Aber jetzt würde ich gerne wissen, wieso es zu diesem fehler kam. Ich mein, ich hab das ganze ja noch abbrechen Können.


----------



## niklasschaefer (19. Juni 2017)

Hallo,
Was hast du wo angeklickt? Welchey Betriebssystem war installiert? Windows 10? 

Naja wenn ich mir das so durchlese hast du alle falsch gemacht was man falsch machen kann. Wenn du ihn formatierst ist grundsätzlich kein Problem, natürlich ein passendes Installationmedium hat und weiß wie man davon bootet. Vor solchen Aktionen macht man sih ein Backup um im Fehlerfall wieder herstellen zu können. 

Wieso schalet man bei sowas CSM ein? 
CSM stellt die Funktionen des normalen BIOS her und daher kommt die Meldung. Dein System/Bootloader wurde in UEFI installiert und somit kann dein BIOS nichts damit anfangen. 

Anscheinend har er schon damit angefangen das Sysem zu löschen! Wie has du diesen Zyklus angestartet?


Gruß Niklas


----------



## fotoman (20. Juni 2017)

xSaYn schrieb:


> Aber jetzt würde ich gerne wissen, wieso es zu diesem fehler kam. Ich mein, ich hab das ganze ja noch abbrechen Können.


Weil ein Abbrechen halt ein Abbrechen und kein "ungschehen machen" ist. Wenn Du bei rot auf die Kreuzung fährst und das dann "abbrichst", bist Du trotzdem bei rot in die Kreuzung gefahren.

Genauso fängt ein "Festplattenlaufwerk Löschen" beim Anfang der Platte mit dem Löschen an. Da liegen per Definition die Informationen zur Aufteilung der Platte und zum Booten. Bei einem Löschen macht es nunmal wenig Sinn, nit den unbenutzten Bereichen der Platte anzufangen.



niklasschaefer schrieb:


> Vor solchen Aktionen macht man sih ein  Backup um im Fehlerfall wieder herstellen zu können.


Backups  werden grundsätzlich überschätzt. Wozu gibt es ein "Abbrechen" oder im  Zweifel halt Recovery-Tools?


----------



## niklasschaefer (20. Juni 2017)

fotoman schrieb:


> Weil ein Abbrechen halt ein Abbrechen und kein "ungschehen machen" ist. Wenn Du bei rot auf die Kreuzung fährst und das dann "abbrichst", bist Du trotzdem bei rot in die Kreuzung gefahren.
> 
> Genauso fängt ein "Festplattenlaufwerk Löschen" beim Anfang der Platte mit dem Löschen an. Da liegen per Definition die Informationen zur Aufteilung der Platte und zum Booten. Bei einem Löschen macht es nunmal wenig Sinn, nit den unbenutzten Bereichen der Platte anzufangen.
> 
> Backups  werden grundsätzlich überschätzt. Wozu gibt es ein "Abbrechen" oder im  Zweifel halt Recovery-Tools?

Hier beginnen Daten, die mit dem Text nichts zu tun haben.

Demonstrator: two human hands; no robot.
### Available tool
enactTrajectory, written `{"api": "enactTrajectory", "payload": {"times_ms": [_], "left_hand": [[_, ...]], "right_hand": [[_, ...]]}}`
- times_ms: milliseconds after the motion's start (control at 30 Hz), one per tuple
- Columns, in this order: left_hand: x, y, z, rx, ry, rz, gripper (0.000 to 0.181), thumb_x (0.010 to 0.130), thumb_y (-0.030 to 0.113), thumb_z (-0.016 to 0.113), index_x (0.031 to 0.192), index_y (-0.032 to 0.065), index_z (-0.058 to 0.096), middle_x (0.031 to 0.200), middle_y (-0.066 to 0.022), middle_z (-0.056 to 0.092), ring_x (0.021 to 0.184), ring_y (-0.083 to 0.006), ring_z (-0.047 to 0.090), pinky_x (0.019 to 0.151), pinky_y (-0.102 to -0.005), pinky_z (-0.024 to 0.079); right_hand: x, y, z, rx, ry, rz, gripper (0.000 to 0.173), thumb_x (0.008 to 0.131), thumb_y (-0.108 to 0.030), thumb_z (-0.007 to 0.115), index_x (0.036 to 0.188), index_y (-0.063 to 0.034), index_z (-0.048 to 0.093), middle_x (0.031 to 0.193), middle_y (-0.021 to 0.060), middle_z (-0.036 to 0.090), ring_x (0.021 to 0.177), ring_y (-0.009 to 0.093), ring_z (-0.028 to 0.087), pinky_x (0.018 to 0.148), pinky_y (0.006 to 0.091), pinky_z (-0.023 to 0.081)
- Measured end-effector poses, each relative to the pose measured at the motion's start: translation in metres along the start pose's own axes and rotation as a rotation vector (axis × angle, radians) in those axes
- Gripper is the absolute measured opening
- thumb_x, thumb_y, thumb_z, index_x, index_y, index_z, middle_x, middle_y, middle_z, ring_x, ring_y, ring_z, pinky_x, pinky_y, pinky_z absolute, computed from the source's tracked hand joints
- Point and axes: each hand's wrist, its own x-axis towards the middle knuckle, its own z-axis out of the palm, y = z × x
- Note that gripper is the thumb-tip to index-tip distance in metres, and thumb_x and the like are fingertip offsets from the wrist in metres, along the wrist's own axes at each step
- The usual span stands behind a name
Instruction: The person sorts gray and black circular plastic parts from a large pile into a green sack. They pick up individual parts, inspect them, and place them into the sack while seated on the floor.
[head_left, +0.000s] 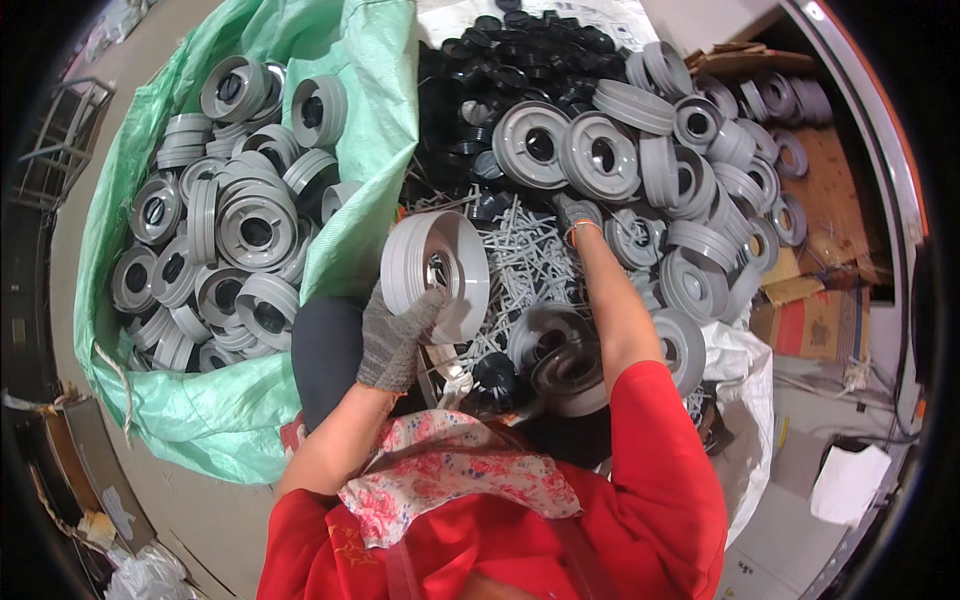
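My left hand (397, 337), in a grey knit glove, holds a grey plastic ring fitting (469, 277) by its lower rim, thumb at the inner opening. My right hand (579, 214), also gloved, reaches to the near edge of the black plastic caps (525, 64); its fingers are partly hidden, and whether they hold anything does not show. Between the hands lies a heap of thin grey plastic sprues (517, 259). Two large grey fittings (531, 146) lie just beyond my right hand. More fittings (555, 337) lie nearer my body.
At the left stands a green woven sack (360, 255) holding many grey fittings with black centres (257, 231). Further grey fittings (694, 283) are piled at the right, beside cardboard (832, 195) and a white woven sack (739, 375). A metal rack (64, 142) stands far left.
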Motion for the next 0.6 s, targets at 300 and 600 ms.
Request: {"api": "enactTrajectory", "payload": {"times_ms": [300,600], "left_hand": [[-0.004,-0.011,-0.01,0.104,0.107,0.105,0.049,0.077,0.01,0.073,0.119,0.0019,0.05,0.104,-0.0059,0.061,0.088,-0.0129,0.059,0.075,-0.026,0.05],[-0.042,-0.02,0.01,0.065,-0.017,-0.138,0.039,0.075,0.014,0.075,0.108,0.0013,0.058,0.096,-0.008,0.063,0.08,-0.0138,0.061,0.066,-0.0264,0.052]], "right_hand": [[-0.154,-0.07,-0.074,0.018,-0.117,-0.397,0.048,0.072,-0.046,0.06,0.089,-0.0021,0.067,0.097,0.0232,0.064,0.094,0.036,0.061,0.081,0.0416,0.047],[-0.297,-0.048,-0.115,0.3,-0.139,-0.701,0.039,0.07,-0.03,0.07,0.097,-0.0028,0.064,0.087,0.0183,0.064,0.083,0.032,0.062,0.077,0.0379,0.049]]}}
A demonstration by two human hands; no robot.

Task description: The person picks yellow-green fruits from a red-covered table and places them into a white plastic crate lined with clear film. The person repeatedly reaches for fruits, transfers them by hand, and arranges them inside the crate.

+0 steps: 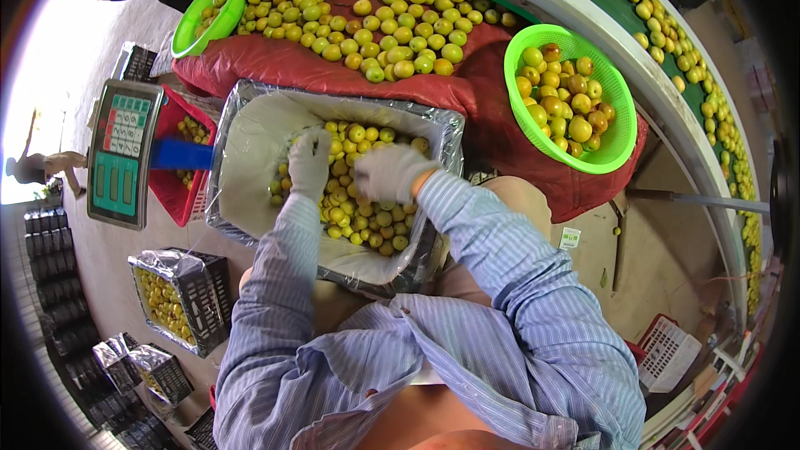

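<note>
Before me stands a crate (253, 144) lined with white sheeting and dark plastic film, its inside partly filled with yellow-green jujube-like fruit (375, 225). My left hand (310, 161), in a whitish glove, is over the left part of the fruit with its fingers pointing away from me and bent down. To its right my right hand (389, 174), also gloved, hovers over or touches the fruit, knuckles up. The fingertips of both hands are hidden or blurred, so whether either holds a fruit does not show.
Beyond the crate, loose fruit (387, 31) covers a red padded cloth (312, 78). Green baskets (603, 162) (230, 12) stand either side. A weighing scale (122, 156) and red crate (203, 190) are left; a fruit-laden conveyor (678, 78) curves right. A filled crate (209, 300) sits lower left.
</note>
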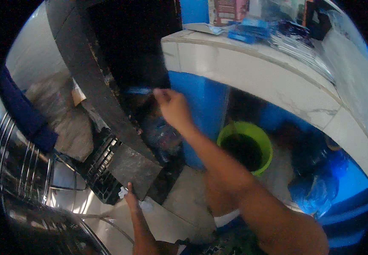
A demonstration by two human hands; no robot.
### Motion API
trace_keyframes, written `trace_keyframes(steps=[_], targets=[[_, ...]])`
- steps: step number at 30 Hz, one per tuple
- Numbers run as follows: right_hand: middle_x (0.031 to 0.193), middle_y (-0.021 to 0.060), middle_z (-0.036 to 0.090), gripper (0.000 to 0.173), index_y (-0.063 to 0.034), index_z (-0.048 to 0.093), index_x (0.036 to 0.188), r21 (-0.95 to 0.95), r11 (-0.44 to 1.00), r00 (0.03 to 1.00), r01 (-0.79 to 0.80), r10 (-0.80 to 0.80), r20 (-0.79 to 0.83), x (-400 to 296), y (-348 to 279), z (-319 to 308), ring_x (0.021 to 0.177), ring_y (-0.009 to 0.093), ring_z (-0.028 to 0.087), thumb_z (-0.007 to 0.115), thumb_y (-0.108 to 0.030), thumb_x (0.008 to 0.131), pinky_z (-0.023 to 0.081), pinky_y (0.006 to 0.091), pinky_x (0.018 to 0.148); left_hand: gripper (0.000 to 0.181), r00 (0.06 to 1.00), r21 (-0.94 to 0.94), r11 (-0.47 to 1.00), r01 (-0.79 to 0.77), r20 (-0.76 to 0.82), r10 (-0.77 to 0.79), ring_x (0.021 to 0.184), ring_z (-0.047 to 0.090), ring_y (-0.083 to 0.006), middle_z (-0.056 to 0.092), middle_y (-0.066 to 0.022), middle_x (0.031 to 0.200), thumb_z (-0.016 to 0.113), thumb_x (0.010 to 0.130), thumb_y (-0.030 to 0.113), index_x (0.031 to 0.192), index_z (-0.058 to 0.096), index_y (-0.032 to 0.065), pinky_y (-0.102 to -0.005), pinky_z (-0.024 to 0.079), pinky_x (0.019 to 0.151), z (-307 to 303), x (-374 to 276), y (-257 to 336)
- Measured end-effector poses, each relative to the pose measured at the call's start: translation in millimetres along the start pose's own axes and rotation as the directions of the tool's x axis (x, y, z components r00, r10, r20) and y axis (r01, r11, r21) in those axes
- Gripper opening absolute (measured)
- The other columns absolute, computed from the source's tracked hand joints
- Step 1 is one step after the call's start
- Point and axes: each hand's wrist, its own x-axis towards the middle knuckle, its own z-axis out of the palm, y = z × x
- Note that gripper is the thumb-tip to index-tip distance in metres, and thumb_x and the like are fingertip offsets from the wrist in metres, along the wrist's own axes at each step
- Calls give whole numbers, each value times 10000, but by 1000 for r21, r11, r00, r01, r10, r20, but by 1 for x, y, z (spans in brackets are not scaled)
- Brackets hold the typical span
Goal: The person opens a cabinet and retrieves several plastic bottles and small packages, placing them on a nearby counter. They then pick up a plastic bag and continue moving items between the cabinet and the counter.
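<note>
My right hand (172, 105) is stretched forward in front of a dark opening, fingers pinched on a thin blue strip-like thing (138, 90) that is blurred by motion. Lower down, my left hand (131, 195) is at the edge of a flat grey board (136, 167) with its thumb raised, and holds a small crumpled white piece (123, 192), perhaps paper or plastic. Beneath the right hand, beyond the board, a heap of clear plastic wrappings (163, 137) shows in the dark opening.
A white-tiled counter (235, 60) bearing blue packets (251, 30) curves along the right. Below it stand a lime-green bucket (268, 149) with dark contents and clear blue plastic (317, 191). A black plastic crate (102, 178) and metal racks (21, 159) stand at left.
</note>
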Motion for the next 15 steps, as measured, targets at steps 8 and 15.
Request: trace_keyframes(steps=[8, 15], targets=[[770, 115, 655, 668, 20, 680, 908, 349, 902, 955, -254, 291, -57, 38, -2, 40, 685, 190, 610, 670, -644, 839, 471, 338, 604, 514, 998, -148, 988, -35, 42, 41, 1049, 568, -242, 605, -129, 1204, 701, 922, 338, 1249, 546, -27, -361, 449, 935, -5, 19, -20], [893, 299, 685, 644, 84, 672, 958, 81, 982, 950, -173, 188, -248, 27, -14, 50, 892, 452, 661, 638, -555, 887, 482, 506, 820, 517, 991, -159, 981, -110, 61, 121, 1082, 565, -258, 593, -132, 1231, 712, 917, 291, 1272, 524, -34, -373, 429, 980, -8, 44, -47]])
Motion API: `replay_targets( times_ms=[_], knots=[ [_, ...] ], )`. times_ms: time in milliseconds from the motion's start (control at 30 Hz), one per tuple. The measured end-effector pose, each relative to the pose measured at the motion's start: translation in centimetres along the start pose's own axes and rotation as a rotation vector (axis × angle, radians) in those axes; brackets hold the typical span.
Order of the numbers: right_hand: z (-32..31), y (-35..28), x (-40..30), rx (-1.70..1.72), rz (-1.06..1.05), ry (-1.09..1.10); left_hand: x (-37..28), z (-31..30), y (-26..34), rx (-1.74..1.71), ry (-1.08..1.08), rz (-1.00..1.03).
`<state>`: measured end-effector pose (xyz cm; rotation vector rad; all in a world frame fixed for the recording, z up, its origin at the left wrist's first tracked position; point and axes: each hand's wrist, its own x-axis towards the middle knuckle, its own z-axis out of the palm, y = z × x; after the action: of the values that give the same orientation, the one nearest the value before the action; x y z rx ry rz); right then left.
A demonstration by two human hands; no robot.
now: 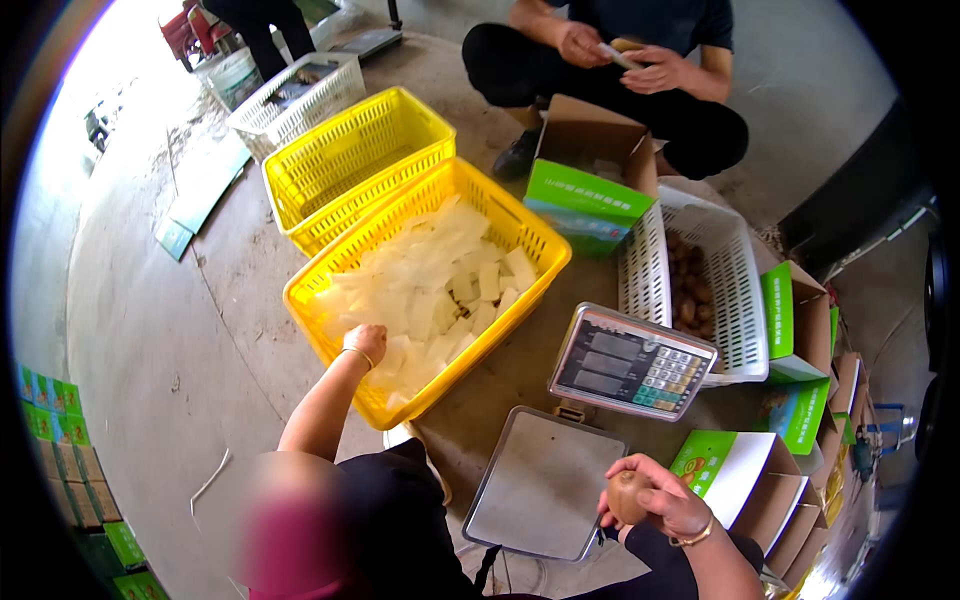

Stimmt hast recht. Solche Leute kommen dann meistens zu mir muss ja auch von irgendwas leben  . Aber es scheint ja nichts wichtiges drauf gewesen zu sein. Den der Hersteller macht das Ding eh komplett platt wenn er pech hat wird das Ding sogar gewipet und da hat er gar keine Chance mehr.


----------



## Zocker_Boy (20. Juni 2017)

Einfach das Betriebssystem frisch installieren sollte das Problem lösen.

Wiederherstellen im Sinne von "weitermachen wie vorher" kann man da eh nicht mehr viel.


----------